Bununla birlikte, Ghazali ve İbn Rüşd’ün, her ikisinin birbirlerinin düşünce yapılarına yönelik tutumları bir yana, dışardan üçüncü bir göz ve yaklaşım olarak bizim algımızın nasıl olacağı konusu her ikisinin birbirlerine yönelik yaklaşımlarından bağımsız olacağını söylemek de mümkün.

Ghazali ve İbn Rüşd arasında bir tür çatışmacı yaklaşımın hakim olduğu söylenebilirse de, aslında Catherine Perry’nin dile getirdiği üzere, iki düşünür aynı konu ve/ya konulara farklı yaklaşımlar sergilemelerindeki[3] ve bundaki ‘doğallığın’ temelde vardıkları eleştirel tutum üzerindeki belirleyiciliği gözden uzak tutulmamalıdır.

Bunun en bariz göstergesi, yukarıda dikkat çektiğim üzere Ghazali’nin, -örneğin, kendisinden önceki dört Mezhep İmamı ile Hocası Juwayni’nin yaklaşımlarına benzer şekilde ve onların görüşlerini de dikkate alarak ortaya koyduğu teolojik yaklaşımlar üzerinde yapılaştırıcı bir düşünce geliştirmesinde olduğu gibi,[4] teoloji merkezli bir ilmi alanı kendine zemin olarak seçmesidir.

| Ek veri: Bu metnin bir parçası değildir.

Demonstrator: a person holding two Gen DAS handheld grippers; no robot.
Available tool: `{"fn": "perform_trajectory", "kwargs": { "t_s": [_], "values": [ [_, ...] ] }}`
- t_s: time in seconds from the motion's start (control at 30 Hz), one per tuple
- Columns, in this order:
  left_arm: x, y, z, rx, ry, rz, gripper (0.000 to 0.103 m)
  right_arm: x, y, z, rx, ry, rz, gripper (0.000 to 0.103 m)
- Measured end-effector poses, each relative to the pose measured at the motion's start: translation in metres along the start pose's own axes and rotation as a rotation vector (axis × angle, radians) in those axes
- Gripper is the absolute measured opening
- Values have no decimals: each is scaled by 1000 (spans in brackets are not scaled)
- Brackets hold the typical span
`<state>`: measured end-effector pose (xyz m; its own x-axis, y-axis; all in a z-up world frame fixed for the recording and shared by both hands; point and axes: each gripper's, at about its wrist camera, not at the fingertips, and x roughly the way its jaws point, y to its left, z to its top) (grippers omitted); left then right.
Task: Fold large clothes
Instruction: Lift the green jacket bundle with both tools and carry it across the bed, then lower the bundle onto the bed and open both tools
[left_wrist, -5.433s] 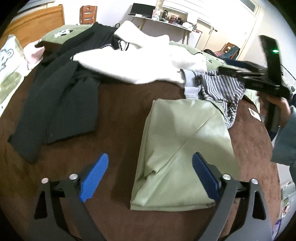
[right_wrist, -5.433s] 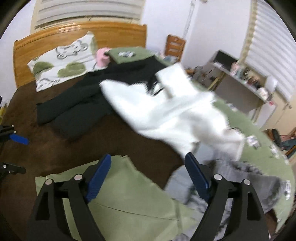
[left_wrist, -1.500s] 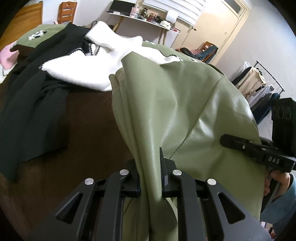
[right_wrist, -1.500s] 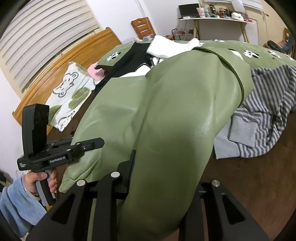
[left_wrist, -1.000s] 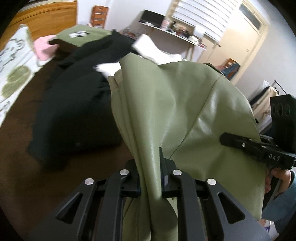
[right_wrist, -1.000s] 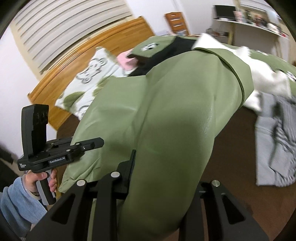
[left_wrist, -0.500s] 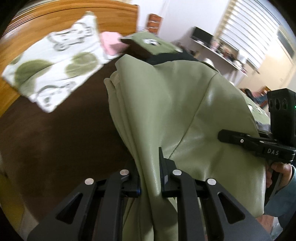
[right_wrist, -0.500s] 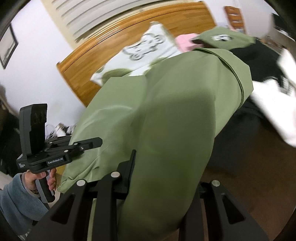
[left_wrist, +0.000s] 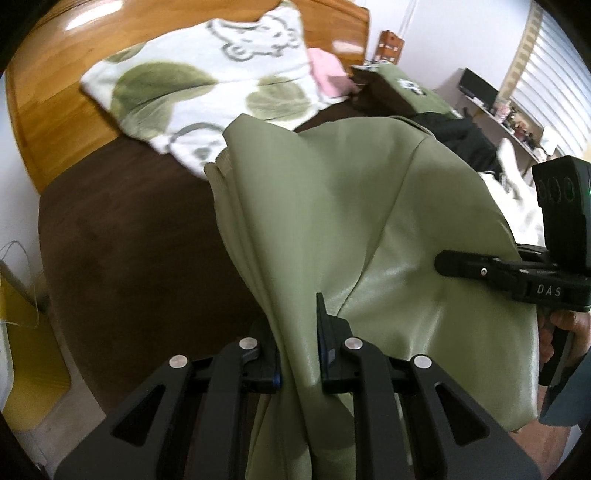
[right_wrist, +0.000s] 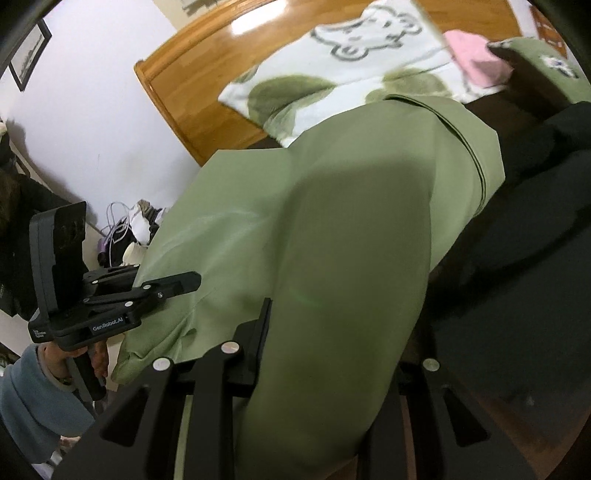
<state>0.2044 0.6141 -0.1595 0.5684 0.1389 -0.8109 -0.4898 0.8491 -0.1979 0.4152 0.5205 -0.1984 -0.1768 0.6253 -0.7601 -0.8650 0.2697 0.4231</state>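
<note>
A folded olive-green leather-like garment hangs lifted above the brown bed, held between both grippers. My left gripper is shut on its near left edge. My right gripper is shut on the other edge of the green garment, whose cloth covers the right finger. Each gripper shows in the other's view: the right one at the garment's right side, the left one at its left side.
The brown bed cover lies below. A white pillow with green spots and bear drawings leans on the wooden headboard. Black clothes and a white garment lie to the right. A pink item sits by the pillow.
Both grippers, still shut on the green garment, have swung it left toward the headboard end of the bed. The pillow and headboard now fill the background.
</note>
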Motion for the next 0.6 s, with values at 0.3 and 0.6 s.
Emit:
{"fn": "perform_trajectory", "kwargs": {
  "t_s": [0.3,0.6],
  "values": [
    [52,47,-13,-39,9,31,23,63,-19,7,-78,52,-7,29],
    [75,51,-24,5,24,74,51,73,-39,-5,-69,72,-20,40]
  ]
}}
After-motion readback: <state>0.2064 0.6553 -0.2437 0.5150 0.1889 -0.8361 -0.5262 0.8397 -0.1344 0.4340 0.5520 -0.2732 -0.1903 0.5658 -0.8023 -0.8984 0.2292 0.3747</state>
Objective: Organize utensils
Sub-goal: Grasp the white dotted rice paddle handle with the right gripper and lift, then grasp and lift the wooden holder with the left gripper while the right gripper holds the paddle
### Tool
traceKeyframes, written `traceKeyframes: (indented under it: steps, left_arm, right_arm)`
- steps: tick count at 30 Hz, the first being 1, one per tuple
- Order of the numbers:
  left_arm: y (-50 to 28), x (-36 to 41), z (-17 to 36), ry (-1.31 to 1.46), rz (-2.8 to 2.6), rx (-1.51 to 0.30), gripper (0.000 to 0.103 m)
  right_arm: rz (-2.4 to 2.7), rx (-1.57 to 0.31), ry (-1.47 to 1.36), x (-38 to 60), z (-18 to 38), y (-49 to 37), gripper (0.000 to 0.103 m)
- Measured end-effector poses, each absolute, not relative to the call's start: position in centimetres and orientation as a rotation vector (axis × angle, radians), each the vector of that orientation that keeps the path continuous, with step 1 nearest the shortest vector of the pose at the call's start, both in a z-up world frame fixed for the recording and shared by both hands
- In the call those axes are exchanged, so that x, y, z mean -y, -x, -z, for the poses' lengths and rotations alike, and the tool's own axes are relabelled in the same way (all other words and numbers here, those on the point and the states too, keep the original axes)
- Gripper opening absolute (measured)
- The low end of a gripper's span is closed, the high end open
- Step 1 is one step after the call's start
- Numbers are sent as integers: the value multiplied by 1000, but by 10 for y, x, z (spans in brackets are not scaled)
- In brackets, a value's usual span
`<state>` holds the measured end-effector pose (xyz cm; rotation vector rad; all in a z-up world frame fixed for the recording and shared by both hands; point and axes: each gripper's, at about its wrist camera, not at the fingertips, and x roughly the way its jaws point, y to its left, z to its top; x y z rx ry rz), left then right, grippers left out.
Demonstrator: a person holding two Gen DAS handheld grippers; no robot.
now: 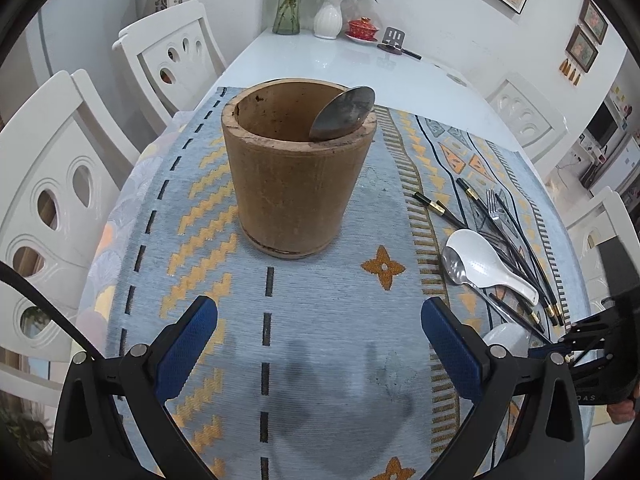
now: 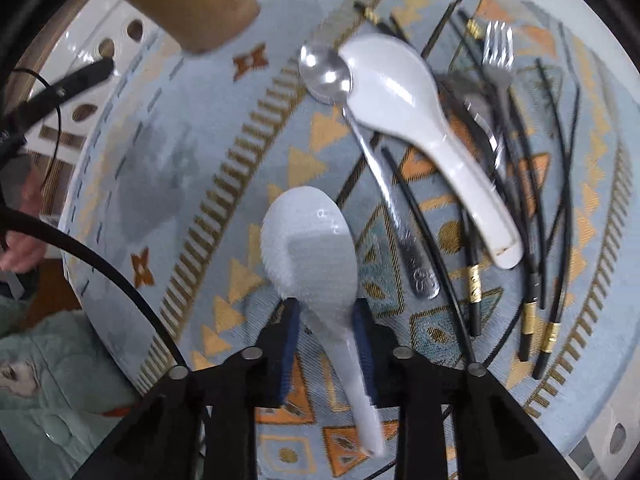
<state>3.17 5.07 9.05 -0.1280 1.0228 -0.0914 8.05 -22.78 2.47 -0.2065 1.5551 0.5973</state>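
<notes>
My right gripper (image 2: 326, 312) is clamped on the neck of a white rice spoon (image 2: 310, 240), pads pressing both sides where bowl meets handle; its bowl points away from me, over the patterned mat (image 2: 180, 168). My left gripper (image 1: 318, 320) stands wide apart, nothing between the pads, low over the mat's near edge. Beyond the rice spoon, toward the mat's right side: a steel spoon (image 2: 326, 74) touching a white soup spoon (image 2: 404, 96), which lies across black chopsticks (image 2: 532, 208) beside a fork (image 2: 498, 54). Farther in, mid-mat, the brown wooden holder (image 1: 296, 168) stands upright, a metal spoon (image 1: 344, 112) leaning on its far right rim.
</notes>
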Motion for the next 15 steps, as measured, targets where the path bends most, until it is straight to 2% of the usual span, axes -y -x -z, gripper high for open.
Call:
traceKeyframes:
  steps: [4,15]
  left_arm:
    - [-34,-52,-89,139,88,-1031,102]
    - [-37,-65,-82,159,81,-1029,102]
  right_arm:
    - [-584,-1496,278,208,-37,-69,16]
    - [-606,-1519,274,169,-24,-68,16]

Öte yandan, İbn Rüşd’ün ise, kelam/felsefe bağlamında bir alan üzerinden düşüncesini ortaya koymasıdır.

https://guneydoguasyacalismalari.com/ghazali-ve-ibn-rusd-dusuncesinde-ortak-nokta-aramak-any-common-ground-in-the-thought-of-al-ghazali-and-ibn-rushd/



[1] Catherine Perry. (1985). “Ibn Rushd’s Defence of Philosophy: As a response to Ghazali’s Challenge in the name of Islamic Theology”, Studies in Comparative Religion, Vol. 17, No. 1&2, (Winter-Spring), s. 1. (1-11).

[2] Michael E. Marmura. (2000). “Translator’s Introduction”, The Incoherence of the Philosophers, (Tr., Introduced and Annotated by Michael E. Marmura, Utah: Brigham Young University Press, s. xviii. (xv-xxviii).

[3] Catherine Perry. A.g.e., s. 2, 10.

[4] Abdelaziz Berghout. (2006). “Maqasid al-Shari’ah as an Approach for intellectual reform and civilizational reneval”, International Conference on Islamic Jurisprudence and the Challenges of the 21st Century, Maqasid al-Shari’ah and its Realization in Contemporary Societies, 8-10 August 2006, Department of Fiqh-Usul al Fiqh, in collaboration with Internaitonal Institute of Muslim Unity, Unternational Islamic University Malaysia, Volume 3, s. 47. (44-58).